Share a meal and you share life
As the season of Harvest festivals approaches, Rev Edward Carter has been reflecting upon the importance of sharing meals in our relationships with others.
Have you ever had a meal that’s been so amazing, you’ve never forgotten it? I can think of a few, but the funny thing is – it wasn’t really the food I ate that made it so memorable, it was the people I shared the table with.
I’m thinking of a crazy, joyous lunch in my back garden with some visiting Christians from India. And the last time my wife and I had supper at home with our two sons, now all grown up and moved away. And the time I sipped a cup of tea and nibbled a biscuit with someone I loved, knowing it was the last time I’d see them.
Sharing food and drink with others isn’t just about getting in the calories, nor is it completely about the flavours of the meal and the skill of the cook – although they are important as well.
Sharing a table and eating together is about sharing life. And that idea of ‘sharing’ makes me think about the solidarity I have with others, as well as a sense of fairness, and of the amazing blessings that God’s creation includes.

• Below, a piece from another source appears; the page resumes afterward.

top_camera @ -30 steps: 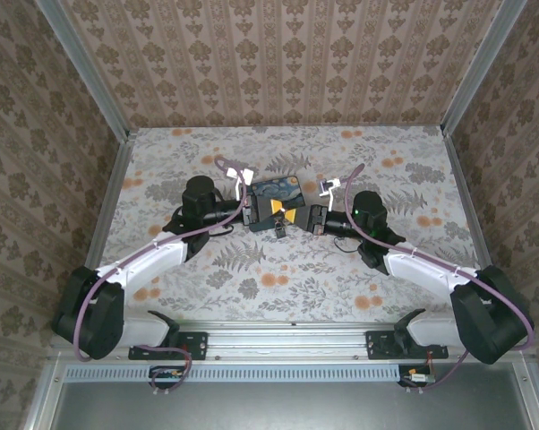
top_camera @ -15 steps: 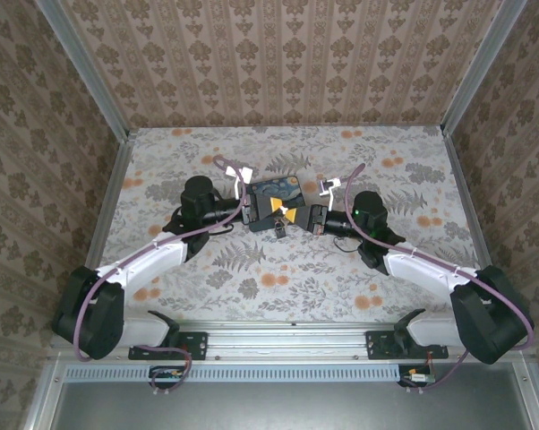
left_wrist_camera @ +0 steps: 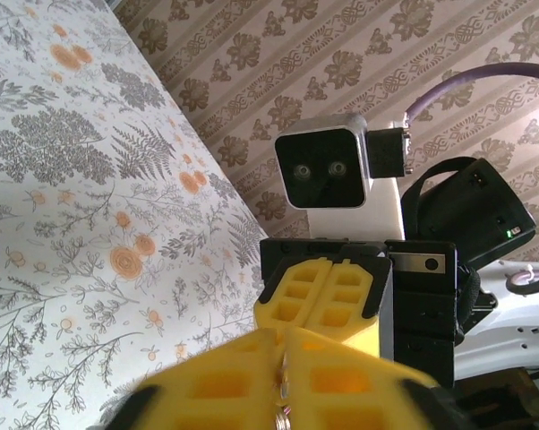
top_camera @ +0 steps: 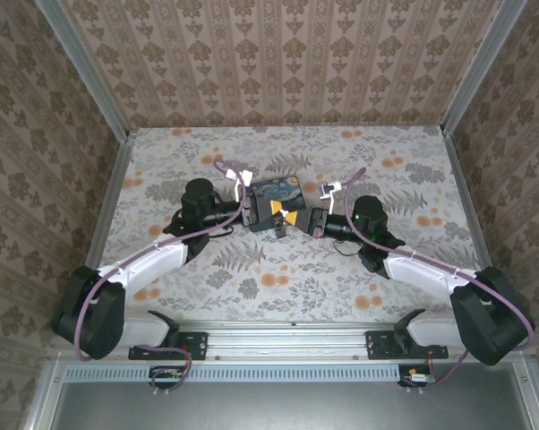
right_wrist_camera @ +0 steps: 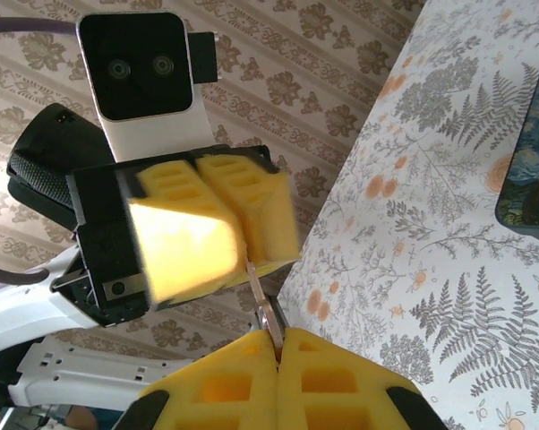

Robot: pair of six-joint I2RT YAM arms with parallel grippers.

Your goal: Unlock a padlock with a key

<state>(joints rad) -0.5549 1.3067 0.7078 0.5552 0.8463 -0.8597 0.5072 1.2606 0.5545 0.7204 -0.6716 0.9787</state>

When Moses and the Israelites escaped from Egypt and began their journey through the wilderness, almost the first thing that happened was God’s gift of the manna from heaven. It was that food which bound the people together and sustained them. The description of how they were to collect this gift of food makes it very clear that there shouldn’t be any unfairness. Each person and family was to have just what they needed.
And when Jesus spoke about this manna from heaven, he went on to say, ‘I am the bread of life’. He placed himself – and he placed a meal – right at the heart of the relationship between God and human beings.
Harvest thanksgiving makes me think about the food I eat day by day, and about taking a bag of tins and other tasty provisions to church, ready to send on to the Foodbank.
But Harvest thanksgiving also makes me stop and think about the ‘bread of life’, and about the way Jesus sustains me. You see, Jesus doesn’t really feed individuals as separate people – he feeds people who’ve gathered at a table, to share life together, and to share life with God.
Now that’s a meal which is so amazing I hope I never forget it!
Reverend Canon Edward Carter is the vicar of St Peter Mancroft Church in Norwich.